Exercise data below:

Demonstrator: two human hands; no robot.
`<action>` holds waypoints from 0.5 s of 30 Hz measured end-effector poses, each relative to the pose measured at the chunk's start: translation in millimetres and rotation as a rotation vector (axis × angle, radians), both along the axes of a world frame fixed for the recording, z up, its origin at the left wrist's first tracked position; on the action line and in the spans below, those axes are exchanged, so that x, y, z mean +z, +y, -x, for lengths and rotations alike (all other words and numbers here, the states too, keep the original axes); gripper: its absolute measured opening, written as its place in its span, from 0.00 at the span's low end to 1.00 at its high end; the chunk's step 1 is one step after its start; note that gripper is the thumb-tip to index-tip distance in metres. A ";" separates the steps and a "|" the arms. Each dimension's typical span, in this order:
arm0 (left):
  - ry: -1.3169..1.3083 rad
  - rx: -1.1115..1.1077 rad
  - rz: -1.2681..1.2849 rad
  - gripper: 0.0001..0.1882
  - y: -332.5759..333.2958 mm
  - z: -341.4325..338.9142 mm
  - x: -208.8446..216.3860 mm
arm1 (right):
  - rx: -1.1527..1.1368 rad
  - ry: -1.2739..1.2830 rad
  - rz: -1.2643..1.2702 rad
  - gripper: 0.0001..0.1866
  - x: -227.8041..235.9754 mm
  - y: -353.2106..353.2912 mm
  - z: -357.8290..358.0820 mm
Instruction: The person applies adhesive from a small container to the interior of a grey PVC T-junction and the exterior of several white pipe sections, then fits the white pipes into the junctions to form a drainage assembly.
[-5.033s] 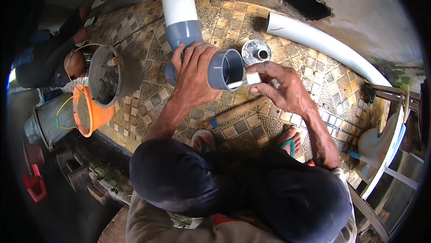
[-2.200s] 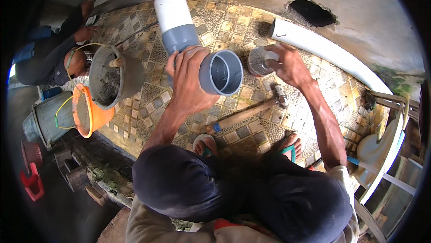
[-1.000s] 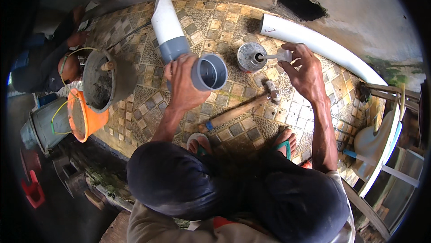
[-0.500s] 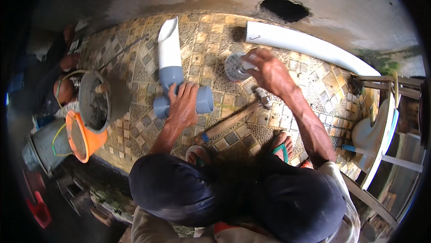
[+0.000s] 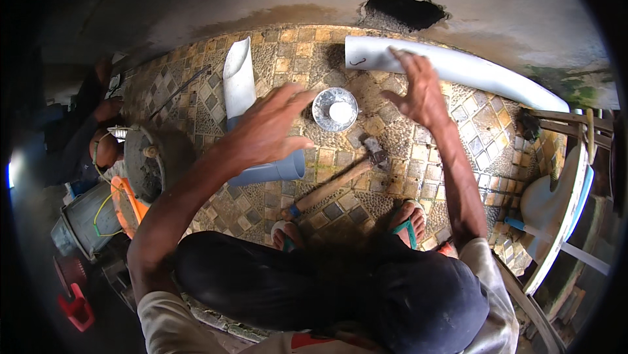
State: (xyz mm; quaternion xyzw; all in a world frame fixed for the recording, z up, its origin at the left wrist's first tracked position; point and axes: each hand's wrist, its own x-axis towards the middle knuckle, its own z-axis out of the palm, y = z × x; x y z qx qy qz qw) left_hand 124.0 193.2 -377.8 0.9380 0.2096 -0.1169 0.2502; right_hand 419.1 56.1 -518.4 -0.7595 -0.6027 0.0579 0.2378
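Note:
My left hand (image 5: 271,125) is raised above a grey pipe fitting (image 5: 275,167), fingers stretched and holding nothing; it hides part of the fitting. A white pipe piece (image 5: 239,82) with a slanted cut end stands out from that fitting. My right hand (image 5: 420,92) is open, its fingertips over or against a long white pipe (image 5: 458,66); contact is unclear. Between my hands sits a round silvery container (image 5: 320,118) with a white round piece (image 5: 341,112) at its centre. A hammer (image 5: 337,184) with a wooden handle lies on the tiles below it.
The wall behind has a ragged hole (image 5: 405,12). At left are a grey bucket (image 5: 144,164), an orange bucket (image 5: 126,207) and a grey bin (image 5: 91,216), with a person (image 5: 75,131) beside them. A wooden frame (image 5: 556,223) stands at right.
My left hand has let go of the grey fitting and lifted rightward. My right hand has left the white piece on the container and moved up and right, to the long pipe.

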 end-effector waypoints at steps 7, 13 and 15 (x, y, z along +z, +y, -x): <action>0.188 -0.092 -0.044 0.39 -26.4 -69.2 -43.5 | 0.067 -0.397 0.258 0.71 -39.8 33.9 -80.9; 0.204 -0.075 0.009 0.31 -24.1 -72.7 -77.2 | 0.022 -0.419 0.339 0.53 -41.2 38.7 -85.0; 0.010 -0.157 -0.235 0.29 -37.4 -66.6 -80.2 | 0.021 -0.465 0.395 0.52 -37.5 37.4 -80.8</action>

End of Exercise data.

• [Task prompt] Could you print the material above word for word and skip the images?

• [Result of this task]
Demonstrator: two human hands; no robot.
`<action>` holds waypoints from 0.5 s of 30 Hz measured end-effector poses, each relative to the pose measured at the chunk's start: translation in millimetres and rotation as a rotation vector (axis × angle, radians), both along the axes of a world frame fixed for the recording, z up, its origin at the left wrist's first tracked position; on the action line and in the spans below, those axes are exchanged, so that x, y, z mean +z, +y, -x, for lengths and rotations alike (all other words and numbers here, the states too, keep the original axes); gripper: its absolute measured opening, written as its place in its span, from 0.00 at the span's low end to 1.00 at its high end; the chunk's step 1 is one step after its start; note that gripper is the thumb-tip to index-tip distance in metres. A ";" separates the steps and a "|" the arms. Each dimension's typical span, in this order:
arm0 (left):
  - ry: -1.3169..1.3083 rad
  - rx: -1.1115..1.1077 rad
  - rz: -1.2681..1.2849 rad
  - gripper: 0.0001..0.1882
  - y: -332.5759..333.2958 mm
  - z: -341.4325..338.9142 mm
  - x: -208.8446..216.3860 mm
arm1 (right):
  - rx: -1.1527..1.1368 rad
  - ry: -1.2739..1.2830 rad
  - rz: -1.2643..1.2702 rad
  - gripper: 0.0001..0.1866
  - x: -227.8041..235.9754 mm
  - y: -353.2106..353.2912 mm
  - z: -357.8290..358.0820 mm
Instruction: The person applies adhesive from a small container to the interior of a grey PVC T-junction and the exterior of several white pipe sections, then fits the white pipes into the junctions to form a drainage assembly.
[-5.033s] 
[-2.200s] 
[-1.000s] 
[-0.500s] 
[+0.000s] 
State: (xyz mm; quaternion xyzw; all in a world frame fixed for the recording, z up, its origin at the left wrist's first tracked position; point and axes: each hand's wrist, its own x-axis towards the middle knuckle, its own z-axis out of the palm, y = z × x; x y z qx qy qz qw) left_hand 124.0 193.2 -377.8 0.9380 0.2096 -0.1169 0.2502; right_hand 419.1 56.1 -518.4 -0.7595 -0.6027 0.0579 0.2378
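Note:
My left hand (image 5: 271,125) is raised above a grey pipe fitting (image 5: 275,167), fingers stretched and holding nothing; it hides part of the fitting. A white pipe piece (image 5: 239,82) with a slanted cut end stands out from that fitting. My right hand (image 5: 420,92) is open, its fingertips over or against a long white pipe (image 5: 458,66); contact is unclear. Between my hands sits a round silvery container (image 5: 320,118) with a white round piece (image 5: 341,112) at its centre. A hammer (image 5: 337,184) with a wooden handle lies on the tiles below it.
The wall behind has a ragged hole (image 5: 405,12). At left are a grey bucket (image 5: 144,164), an orange bucket (image 5: 126,207) and a grey bin (image 5: 91,216), with a person (image 5: 75,131) beside them. A wooden frame (image 5: 556,223) stands at right.
My left hand has let go of the grey fitting and lifted rightward. My right hand has left the white piece on the container and moved up and right, to the long pipe.
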
 end-effector waypoints at steps 7, 13 and 15 (x, y, z along +z, +y, -x): <action>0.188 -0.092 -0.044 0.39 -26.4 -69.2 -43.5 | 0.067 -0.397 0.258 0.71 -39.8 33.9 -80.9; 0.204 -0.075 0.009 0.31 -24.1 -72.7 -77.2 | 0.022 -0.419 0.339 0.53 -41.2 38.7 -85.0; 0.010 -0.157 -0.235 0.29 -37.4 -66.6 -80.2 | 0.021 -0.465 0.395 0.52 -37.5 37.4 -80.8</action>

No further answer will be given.